Redundancy-Aware and Budget-Feasible Incentive Mechanism in Crowd Sensing
Juan Li, Yanmin Zhu, Jiadi Yu · The Computer Journal · 2018
Crowd sensing has emerged as a compelling paradigm for collecting sensing data over a vast area. It is of paramount importance for crowd sensing systems to provide effective incentive mechanisms. This paper studies the critical problem of maximizing the aggregate data utility under a budget constraint in incentive mechanism design in crowd sensing. This problem is particularly challenging given the redundancy in sensing data, self-interested and strategic user behavior, and private cost information of smartphones users. Most of existing mechanisms do not consider the important performance objective—maximizing the redundancy-aware data utility of sensing data collected from smartphones users.
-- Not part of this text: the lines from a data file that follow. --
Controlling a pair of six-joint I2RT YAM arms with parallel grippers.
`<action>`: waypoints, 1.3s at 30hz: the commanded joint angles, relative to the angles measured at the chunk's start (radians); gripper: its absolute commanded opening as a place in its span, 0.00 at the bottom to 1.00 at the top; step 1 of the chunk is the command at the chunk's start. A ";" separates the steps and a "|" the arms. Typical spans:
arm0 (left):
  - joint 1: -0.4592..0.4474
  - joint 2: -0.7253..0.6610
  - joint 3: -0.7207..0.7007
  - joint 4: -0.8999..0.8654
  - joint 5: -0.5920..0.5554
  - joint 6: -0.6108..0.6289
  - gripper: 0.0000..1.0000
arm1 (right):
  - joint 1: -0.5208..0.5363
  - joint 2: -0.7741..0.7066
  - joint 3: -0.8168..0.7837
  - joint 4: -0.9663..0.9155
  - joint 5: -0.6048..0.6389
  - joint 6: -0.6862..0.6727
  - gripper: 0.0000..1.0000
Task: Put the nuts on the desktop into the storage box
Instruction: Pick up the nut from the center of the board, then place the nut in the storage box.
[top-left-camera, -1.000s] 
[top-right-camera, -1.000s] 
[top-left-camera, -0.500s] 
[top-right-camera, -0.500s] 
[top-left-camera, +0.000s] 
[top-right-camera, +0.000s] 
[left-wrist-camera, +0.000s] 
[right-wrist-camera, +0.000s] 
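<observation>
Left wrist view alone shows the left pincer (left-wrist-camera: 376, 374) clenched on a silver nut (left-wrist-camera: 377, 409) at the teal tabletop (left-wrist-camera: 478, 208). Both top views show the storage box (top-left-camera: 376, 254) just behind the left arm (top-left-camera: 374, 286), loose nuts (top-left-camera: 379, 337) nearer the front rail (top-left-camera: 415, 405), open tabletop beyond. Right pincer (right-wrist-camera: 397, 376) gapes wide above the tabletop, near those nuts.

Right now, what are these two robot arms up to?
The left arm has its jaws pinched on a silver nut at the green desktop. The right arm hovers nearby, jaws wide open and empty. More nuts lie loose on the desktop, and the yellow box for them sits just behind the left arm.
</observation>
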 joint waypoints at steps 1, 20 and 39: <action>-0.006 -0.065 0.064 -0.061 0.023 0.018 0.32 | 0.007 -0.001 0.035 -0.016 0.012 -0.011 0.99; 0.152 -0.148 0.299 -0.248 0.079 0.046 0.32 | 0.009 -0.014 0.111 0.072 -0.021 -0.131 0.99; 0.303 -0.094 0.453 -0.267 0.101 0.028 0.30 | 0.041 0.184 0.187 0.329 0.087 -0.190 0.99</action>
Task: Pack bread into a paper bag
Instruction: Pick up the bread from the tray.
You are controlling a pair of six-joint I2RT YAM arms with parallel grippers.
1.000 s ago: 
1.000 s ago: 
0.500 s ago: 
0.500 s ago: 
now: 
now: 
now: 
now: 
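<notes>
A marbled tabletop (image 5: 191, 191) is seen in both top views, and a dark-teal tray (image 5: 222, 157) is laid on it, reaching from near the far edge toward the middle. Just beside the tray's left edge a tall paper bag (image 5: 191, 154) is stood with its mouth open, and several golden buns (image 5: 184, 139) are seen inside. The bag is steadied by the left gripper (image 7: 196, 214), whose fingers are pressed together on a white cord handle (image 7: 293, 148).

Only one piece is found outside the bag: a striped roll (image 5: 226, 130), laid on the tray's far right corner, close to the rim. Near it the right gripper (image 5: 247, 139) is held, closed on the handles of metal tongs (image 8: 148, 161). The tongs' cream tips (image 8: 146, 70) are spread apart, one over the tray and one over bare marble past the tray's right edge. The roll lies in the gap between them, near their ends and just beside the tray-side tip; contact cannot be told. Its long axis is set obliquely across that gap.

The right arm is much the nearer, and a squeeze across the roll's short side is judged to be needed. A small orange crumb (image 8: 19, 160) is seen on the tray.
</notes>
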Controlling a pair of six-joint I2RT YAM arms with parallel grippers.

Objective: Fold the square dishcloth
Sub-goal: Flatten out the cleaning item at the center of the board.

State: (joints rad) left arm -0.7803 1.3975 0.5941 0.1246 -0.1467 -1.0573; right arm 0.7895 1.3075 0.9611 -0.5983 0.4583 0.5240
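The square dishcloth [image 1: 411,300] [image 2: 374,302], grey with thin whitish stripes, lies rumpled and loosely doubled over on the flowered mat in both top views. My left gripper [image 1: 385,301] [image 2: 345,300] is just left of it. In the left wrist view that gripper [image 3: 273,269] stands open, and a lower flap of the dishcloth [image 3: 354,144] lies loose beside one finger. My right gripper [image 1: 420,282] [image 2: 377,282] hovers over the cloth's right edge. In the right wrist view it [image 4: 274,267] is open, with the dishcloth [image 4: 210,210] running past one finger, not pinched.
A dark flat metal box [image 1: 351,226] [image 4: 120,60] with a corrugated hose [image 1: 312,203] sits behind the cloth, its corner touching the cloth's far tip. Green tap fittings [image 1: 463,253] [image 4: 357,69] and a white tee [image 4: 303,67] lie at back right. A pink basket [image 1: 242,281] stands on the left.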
Furthermore, they do not consider the practical constraint on budget. In this paper, we propose an incentive mechanism based on a reverse auction framework. It consists of an approximation algorithm for winning user determination and a critical payment scheme. The approximation algorithm guarantees an approximation ratio for the aggregate data utility at polynomial-time complexity. The critical payment scheme guarantees truthful bidding. The rigorous theoretical analysis demonstrates that our mechanism achieves truthfulness, individual rationality, computational efficiency and budget feasibility.